The lines to copy are those in the records below that hold the word "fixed".

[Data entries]
-*-
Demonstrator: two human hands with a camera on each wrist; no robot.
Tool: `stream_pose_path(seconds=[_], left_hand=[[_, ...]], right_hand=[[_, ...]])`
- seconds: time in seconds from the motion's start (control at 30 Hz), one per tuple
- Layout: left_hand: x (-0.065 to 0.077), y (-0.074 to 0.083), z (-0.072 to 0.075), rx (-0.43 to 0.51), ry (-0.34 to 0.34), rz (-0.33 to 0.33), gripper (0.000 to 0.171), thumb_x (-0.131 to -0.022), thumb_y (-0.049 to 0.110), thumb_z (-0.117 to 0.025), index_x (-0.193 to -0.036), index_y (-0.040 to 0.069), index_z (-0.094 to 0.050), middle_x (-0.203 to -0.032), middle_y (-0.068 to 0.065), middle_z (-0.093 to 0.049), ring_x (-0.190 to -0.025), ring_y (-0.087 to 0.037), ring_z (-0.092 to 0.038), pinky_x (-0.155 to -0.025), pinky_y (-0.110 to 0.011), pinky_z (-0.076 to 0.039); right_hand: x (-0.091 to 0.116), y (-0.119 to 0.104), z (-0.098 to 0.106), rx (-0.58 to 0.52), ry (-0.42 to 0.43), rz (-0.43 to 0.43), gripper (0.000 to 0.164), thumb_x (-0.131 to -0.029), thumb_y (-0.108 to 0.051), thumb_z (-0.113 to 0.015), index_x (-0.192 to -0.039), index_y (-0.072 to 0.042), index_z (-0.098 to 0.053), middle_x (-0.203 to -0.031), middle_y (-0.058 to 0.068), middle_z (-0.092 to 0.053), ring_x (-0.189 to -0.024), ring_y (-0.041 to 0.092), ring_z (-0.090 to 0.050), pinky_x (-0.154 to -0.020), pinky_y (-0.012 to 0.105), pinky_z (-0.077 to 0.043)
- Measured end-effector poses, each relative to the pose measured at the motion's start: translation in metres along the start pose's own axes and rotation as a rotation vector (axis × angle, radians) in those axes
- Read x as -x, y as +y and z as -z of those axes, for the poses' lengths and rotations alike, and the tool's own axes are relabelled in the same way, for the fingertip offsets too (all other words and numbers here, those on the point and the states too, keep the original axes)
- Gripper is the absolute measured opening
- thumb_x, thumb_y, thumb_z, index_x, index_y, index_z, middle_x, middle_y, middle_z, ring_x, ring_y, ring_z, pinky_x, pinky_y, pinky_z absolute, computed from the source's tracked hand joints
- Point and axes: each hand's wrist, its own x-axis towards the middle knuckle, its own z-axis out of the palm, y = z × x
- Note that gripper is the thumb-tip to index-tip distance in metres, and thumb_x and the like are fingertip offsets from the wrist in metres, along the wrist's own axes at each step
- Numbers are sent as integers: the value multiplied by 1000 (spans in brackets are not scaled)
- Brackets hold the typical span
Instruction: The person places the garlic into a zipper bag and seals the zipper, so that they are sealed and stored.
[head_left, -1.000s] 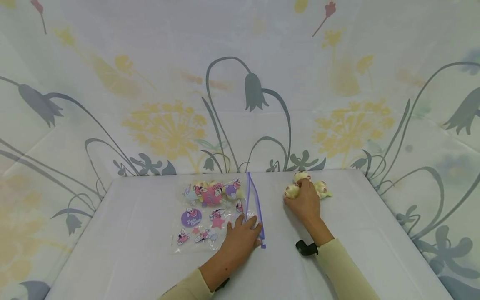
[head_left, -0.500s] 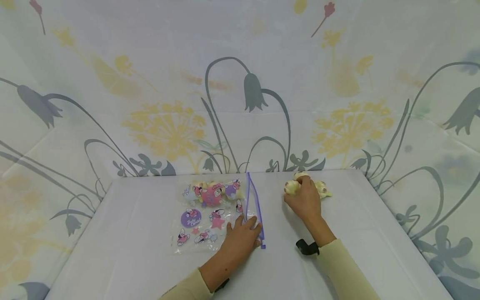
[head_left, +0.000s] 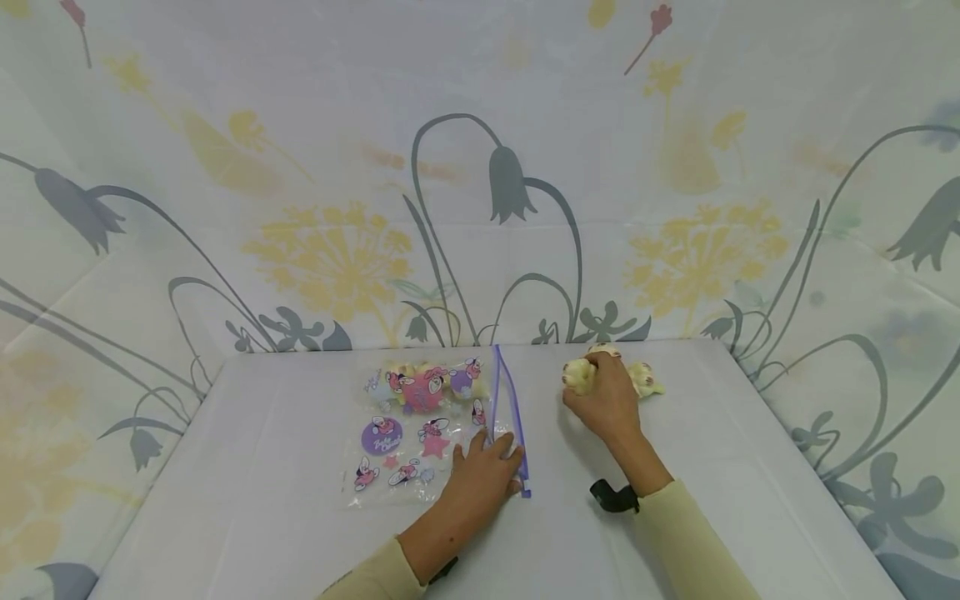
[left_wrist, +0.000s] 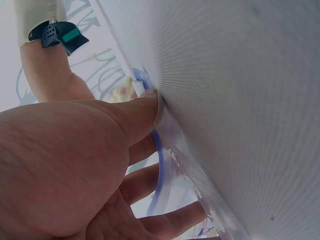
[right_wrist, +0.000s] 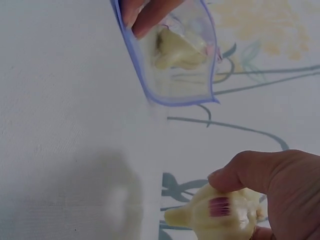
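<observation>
A clear zip bag [head_left: 456, 442] printed with pink and purple cartoons lies flat, its purple zip edge [head_left: 519, 425] towards the right. Its mouth gapes in the right wrist view, where pale garlic [right_wrist: 180, 50] shows inside. My left hand [head_left: 480, 477] rests on the bag near the mouth, fingers spread and pressing its lower edge. With thumb and fingers, my right hand [head_left: 609, 400] grips a garlic bulb [right_wrist: 225, 215] bearing a purple patch. Other bulbs lie right beside that hand: one behind it [head_left: 602, 349] and one to its right [head_left: 643, 379], partly hidden.
The white-covered table [head_left: 262, 467] meets a flower-printed cloth wall [head_left: 480, 250] at its back edge. Similar cloth hangs on both sides. A black camera mount [head_left: 613, 497] sits at the right wrist.
The gripped garlic bulb has shifted slightly left with my right hand, away from the other bulbs. My left hand and the bag have stayed put.
</observation>
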Motion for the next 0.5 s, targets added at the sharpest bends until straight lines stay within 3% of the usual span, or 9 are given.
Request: stream_pose_path(seconds=[0.2,0.5], left_hand=[[1,0,0,-17,26,-7,49,-100,40,-72,-145,23,-67,-154,-3,-58,-140,-40,-53,-101,-67,-53],[0,0,-4,-18,51,-6,48,-99,41,-73,-143,23,-69,-151,-2,-61,-138,-40,-55,-99,-67,-54]], right_hand=[[2,-3,0,-41,-21,31,58,-79,-13,-80,-133,3,-64,-133,27,-60,-114,40,-57,-89,51,-47],[4,-11,0,-54,-83,95,59,-78,-14,-80,-135,-4,-68,-123,24,-64,-100,34,-59,-82,44,-46]])
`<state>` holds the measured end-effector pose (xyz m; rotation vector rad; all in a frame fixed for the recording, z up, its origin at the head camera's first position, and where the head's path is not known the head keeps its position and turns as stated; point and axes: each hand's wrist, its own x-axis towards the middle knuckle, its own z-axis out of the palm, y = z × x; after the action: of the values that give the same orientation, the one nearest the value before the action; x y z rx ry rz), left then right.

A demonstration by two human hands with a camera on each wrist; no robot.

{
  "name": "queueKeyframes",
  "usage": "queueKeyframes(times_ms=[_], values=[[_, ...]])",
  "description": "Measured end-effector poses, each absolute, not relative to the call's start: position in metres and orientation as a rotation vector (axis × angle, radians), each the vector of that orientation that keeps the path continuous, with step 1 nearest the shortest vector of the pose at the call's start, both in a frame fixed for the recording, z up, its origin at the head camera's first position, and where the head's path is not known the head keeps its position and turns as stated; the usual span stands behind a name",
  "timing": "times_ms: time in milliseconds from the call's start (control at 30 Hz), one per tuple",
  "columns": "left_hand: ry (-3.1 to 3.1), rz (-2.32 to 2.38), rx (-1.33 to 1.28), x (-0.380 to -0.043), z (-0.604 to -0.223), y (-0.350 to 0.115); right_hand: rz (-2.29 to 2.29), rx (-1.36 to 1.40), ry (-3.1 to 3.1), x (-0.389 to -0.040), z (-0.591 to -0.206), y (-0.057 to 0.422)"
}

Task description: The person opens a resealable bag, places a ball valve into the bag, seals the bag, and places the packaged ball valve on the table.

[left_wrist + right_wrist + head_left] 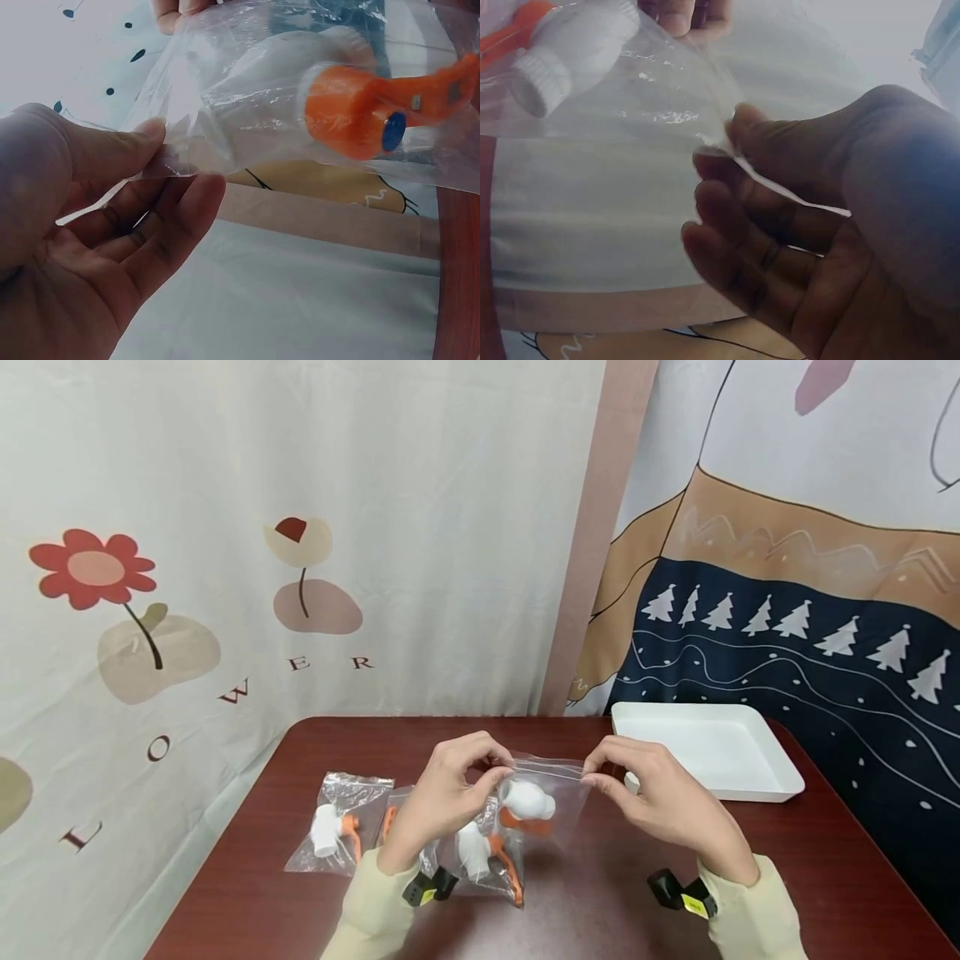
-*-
Task response.
`<state>` holds the measured end-effector pose (xyz m; rotation vector rad; all in a frame fixed for the recording, z up, its origin at the head camera's first position, and where the head's path is not known the head keeps its position and turns as stated; point and axes: each hand's wrist, its own x-axis towards the middle knuckle, its own z-axis out of the palm, y = z × x; after the action: of the values that give the same orientation, the one nearest the value before the action; x y z rx ry rz), left then right.
  "description": "Measured end-effector poses, each absolute, not relative to the call's start: position in metres and orientation as a rotation vector (axis × angle, radians), each the vector of that orientation that keeps the path continuous, with step 1 nearest the shortest vector of the pose at the call's start, both in a frame fixed for the recording, z up, its origin at the head camera's first position, and where the head's path is not known the head keeps its position and turns as stated; the usual span stands behind a name",

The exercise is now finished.